W czasie drogi do Itaki zasnął, a gdy się przebudził nie poznał własnego kraju. Pojawiła się Atena, która nakazała ostrożność. Wspomniała, że na wyspie znajduje się wielu natrętnych zalotników, przez których królestwo marnieje. Wierna Penelopa wszelkimi sposobami starała się dochować mu wierności. Oznajmiła, że najpierw utka całun pogrzebowy dla teścia, Laertesa, a potem pomyśli o zamążpójściu. To co w dzień utkała, nocą pruła.
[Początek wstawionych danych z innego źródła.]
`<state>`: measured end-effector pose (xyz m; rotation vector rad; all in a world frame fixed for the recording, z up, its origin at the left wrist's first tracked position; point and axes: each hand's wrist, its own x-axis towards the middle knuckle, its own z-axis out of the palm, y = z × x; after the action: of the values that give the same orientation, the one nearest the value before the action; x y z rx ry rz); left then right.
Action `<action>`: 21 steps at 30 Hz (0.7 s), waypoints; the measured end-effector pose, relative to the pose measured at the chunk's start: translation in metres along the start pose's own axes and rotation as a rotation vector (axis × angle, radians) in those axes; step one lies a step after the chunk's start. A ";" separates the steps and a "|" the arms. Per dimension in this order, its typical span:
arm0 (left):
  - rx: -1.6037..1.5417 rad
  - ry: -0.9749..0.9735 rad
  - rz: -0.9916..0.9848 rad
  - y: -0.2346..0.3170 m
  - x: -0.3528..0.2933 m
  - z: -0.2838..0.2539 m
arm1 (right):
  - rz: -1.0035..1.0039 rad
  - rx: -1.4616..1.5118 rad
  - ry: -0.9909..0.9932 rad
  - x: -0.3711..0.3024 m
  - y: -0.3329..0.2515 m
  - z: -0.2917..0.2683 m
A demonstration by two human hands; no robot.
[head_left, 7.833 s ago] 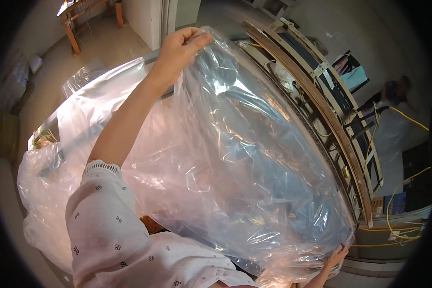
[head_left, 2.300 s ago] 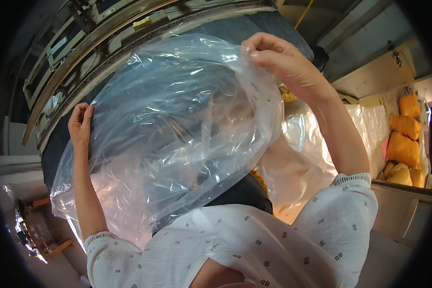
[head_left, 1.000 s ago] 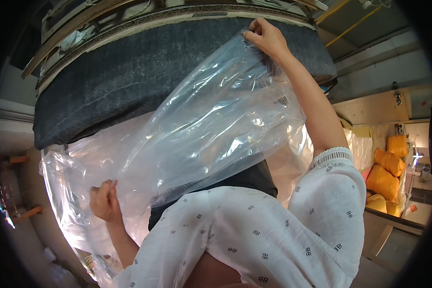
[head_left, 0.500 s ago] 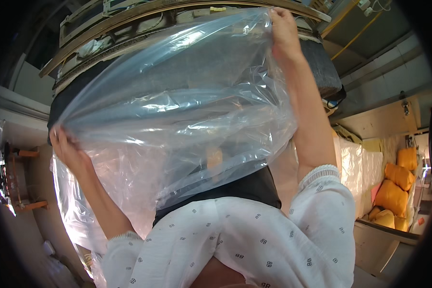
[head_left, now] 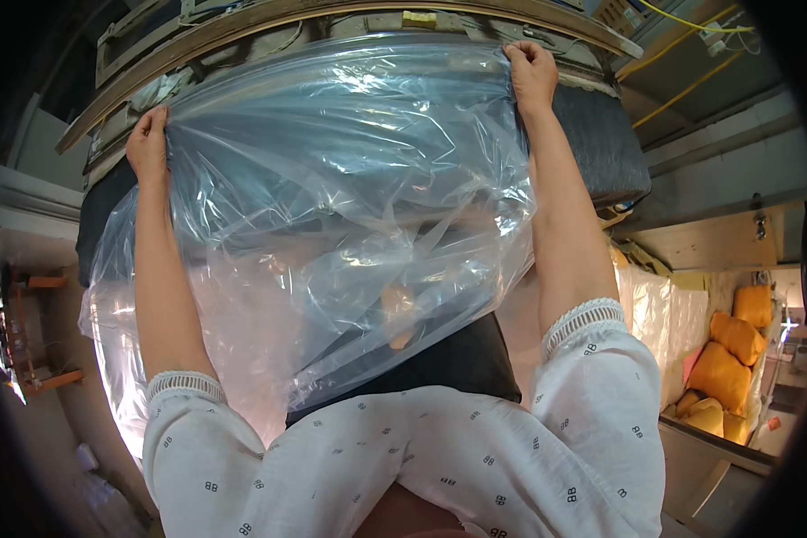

Jednak po pewnym czasie podstęp się wydał. Atena przemieniła Odyseusza w nędznego żebraka, by nikt go nie poznał. Pod bramą leżał stary pies Argos, poznał swego pana, dźwignął się i zdechł. W pałacu przebrany Odyseusz obserwował bezczelność zalotników. Porozmawiał z synem, Telemachem. Nazajutrz miał odbyć się konkurs łuczniczy o rękę Penelopy. Nikt nie potrafił nawet napiąć łuku Odyseusza. Żebrak poprosił, by mu pozwolono strzelić. Zadanie wykonał bezbłędnie i nagle zmienił się w gniewnego i potężnego króla. Strzałami z łuku pozabijał zalotników jeden po drugim. Po uprzątnięciu ciał do strudzonego wędrowca zeszła wiercona. Trudno jej było uwierzyć po dwudziestu latach w jego szczęśliwy powrót.